Records for processing:
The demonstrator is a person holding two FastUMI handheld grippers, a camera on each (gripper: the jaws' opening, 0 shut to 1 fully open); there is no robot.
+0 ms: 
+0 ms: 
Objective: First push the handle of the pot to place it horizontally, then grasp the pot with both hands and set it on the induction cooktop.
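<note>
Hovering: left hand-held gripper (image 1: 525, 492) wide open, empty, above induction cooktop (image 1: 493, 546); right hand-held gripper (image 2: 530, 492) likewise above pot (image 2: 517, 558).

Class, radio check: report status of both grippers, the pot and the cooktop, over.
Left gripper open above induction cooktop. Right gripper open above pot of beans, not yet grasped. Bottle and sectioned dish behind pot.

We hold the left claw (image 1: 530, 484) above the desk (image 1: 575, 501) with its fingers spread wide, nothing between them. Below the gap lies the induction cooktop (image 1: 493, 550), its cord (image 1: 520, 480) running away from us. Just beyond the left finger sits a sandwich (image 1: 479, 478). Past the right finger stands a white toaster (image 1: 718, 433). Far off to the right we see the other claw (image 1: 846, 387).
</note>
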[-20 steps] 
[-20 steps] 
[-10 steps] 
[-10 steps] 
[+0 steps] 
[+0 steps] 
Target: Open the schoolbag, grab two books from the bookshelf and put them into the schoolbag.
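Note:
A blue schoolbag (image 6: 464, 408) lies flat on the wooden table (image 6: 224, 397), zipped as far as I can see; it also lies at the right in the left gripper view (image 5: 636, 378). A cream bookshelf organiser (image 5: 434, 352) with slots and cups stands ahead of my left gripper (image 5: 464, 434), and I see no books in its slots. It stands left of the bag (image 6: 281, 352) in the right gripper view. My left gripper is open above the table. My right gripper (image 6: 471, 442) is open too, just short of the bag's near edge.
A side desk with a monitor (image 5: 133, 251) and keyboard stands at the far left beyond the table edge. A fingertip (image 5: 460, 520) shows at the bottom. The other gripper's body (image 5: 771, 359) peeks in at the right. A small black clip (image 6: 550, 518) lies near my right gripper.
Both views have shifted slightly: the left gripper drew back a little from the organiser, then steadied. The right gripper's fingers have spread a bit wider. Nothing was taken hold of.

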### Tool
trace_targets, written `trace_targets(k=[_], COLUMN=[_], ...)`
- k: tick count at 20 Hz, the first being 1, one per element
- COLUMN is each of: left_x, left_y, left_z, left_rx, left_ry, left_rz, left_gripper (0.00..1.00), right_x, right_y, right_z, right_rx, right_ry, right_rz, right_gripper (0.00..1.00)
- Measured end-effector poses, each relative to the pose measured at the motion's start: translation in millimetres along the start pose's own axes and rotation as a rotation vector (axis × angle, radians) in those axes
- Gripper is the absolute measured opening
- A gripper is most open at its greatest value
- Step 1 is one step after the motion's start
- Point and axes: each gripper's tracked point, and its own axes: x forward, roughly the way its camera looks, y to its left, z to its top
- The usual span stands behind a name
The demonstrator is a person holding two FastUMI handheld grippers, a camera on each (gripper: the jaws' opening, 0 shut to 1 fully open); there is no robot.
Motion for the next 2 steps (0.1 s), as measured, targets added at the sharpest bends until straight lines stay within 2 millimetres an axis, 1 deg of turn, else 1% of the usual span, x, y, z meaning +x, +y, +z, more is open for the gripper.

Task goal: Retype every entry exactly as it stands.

Solution to this problem:
The demonstrator is a person holding two FastUMI handheld grippers, a camera on each (gripper: the jaws' opening, 0 shut to 1 fully open); there is no robot.
+0 ms: 
+0 ms: 
Objective: First push the handle of the pot to place it horizontally, then grasp the pot with both hands and set it on the induction cooktop.
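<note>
Hovering: left hand-held gripper (image 1: 525, 492) wide open, empty, above induction cooktop (image 1: 493, 546); right hand-held gripper (image 2: 530, 492) likewise above pot (image 2: 517, 558).

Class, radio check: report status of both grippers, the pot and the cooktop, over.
Left gripper open above induction cooktop. Right gripper open above pot of beans, not yet grasped. Bottle and sectioned dish behind pot.

We hold the left claw (image 1: 530, 484) above the desk (image 1: 575, 501) with its fingers spread wide, nothing between them. Below the gap lies the induction cooktop (image 1: 493, 550), its cord (image 1: 520, 480) running away from us. Just beyond the left finger sits a sandwich (image 1: 479, 478). Past the right finger stands a white toaster (image 1: 718, 433). Far off to the right we see the other claw (image 1: 846, 387).
</note>
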[-20 steps] 
[-20 steps] 
[-10 steps] 
[-10 steps] 
[+0 steps] 
[+0 steps] 
Target: Open the schoolbag, grab two books from the bookshelf and put them into the schoolbag.
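Note:
A blue schoolbag (image 6: 464, 408) lies flat on the wooden table (image 6: 224, 397), zipped as far as I can see; it also lies at the right in the left gripper view (image 5: 636, 378). A cream bookshelf organiser (image 5: 434, 352) with slots and cups stands ahead of my left gripper (image 5: 464, 434), and I see no books in its slots. It stands left of the bag (image 6: 281, 352) in the right gripper view. My left gripper is open above the table. My right gripper (image 6: 471, 442) is open too, just short of the bag's near edge.
A side desk with a monitor (image 5: 133, 251) and keyboard stands at the far left beyond the table edge. A fingertip (image 5: 460, 520) shows at the bottom. The other gripper's body (image 5: 771, 359) peeks in at the right. A small black clip (image 6: 550, 518) lies near my right gripper.
Both views have shifted slightly: the left gripper drew back a little from the organiser, then steadied. The right gripper's fingers have spread a bit wider. Nothing was taken hold of.
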
### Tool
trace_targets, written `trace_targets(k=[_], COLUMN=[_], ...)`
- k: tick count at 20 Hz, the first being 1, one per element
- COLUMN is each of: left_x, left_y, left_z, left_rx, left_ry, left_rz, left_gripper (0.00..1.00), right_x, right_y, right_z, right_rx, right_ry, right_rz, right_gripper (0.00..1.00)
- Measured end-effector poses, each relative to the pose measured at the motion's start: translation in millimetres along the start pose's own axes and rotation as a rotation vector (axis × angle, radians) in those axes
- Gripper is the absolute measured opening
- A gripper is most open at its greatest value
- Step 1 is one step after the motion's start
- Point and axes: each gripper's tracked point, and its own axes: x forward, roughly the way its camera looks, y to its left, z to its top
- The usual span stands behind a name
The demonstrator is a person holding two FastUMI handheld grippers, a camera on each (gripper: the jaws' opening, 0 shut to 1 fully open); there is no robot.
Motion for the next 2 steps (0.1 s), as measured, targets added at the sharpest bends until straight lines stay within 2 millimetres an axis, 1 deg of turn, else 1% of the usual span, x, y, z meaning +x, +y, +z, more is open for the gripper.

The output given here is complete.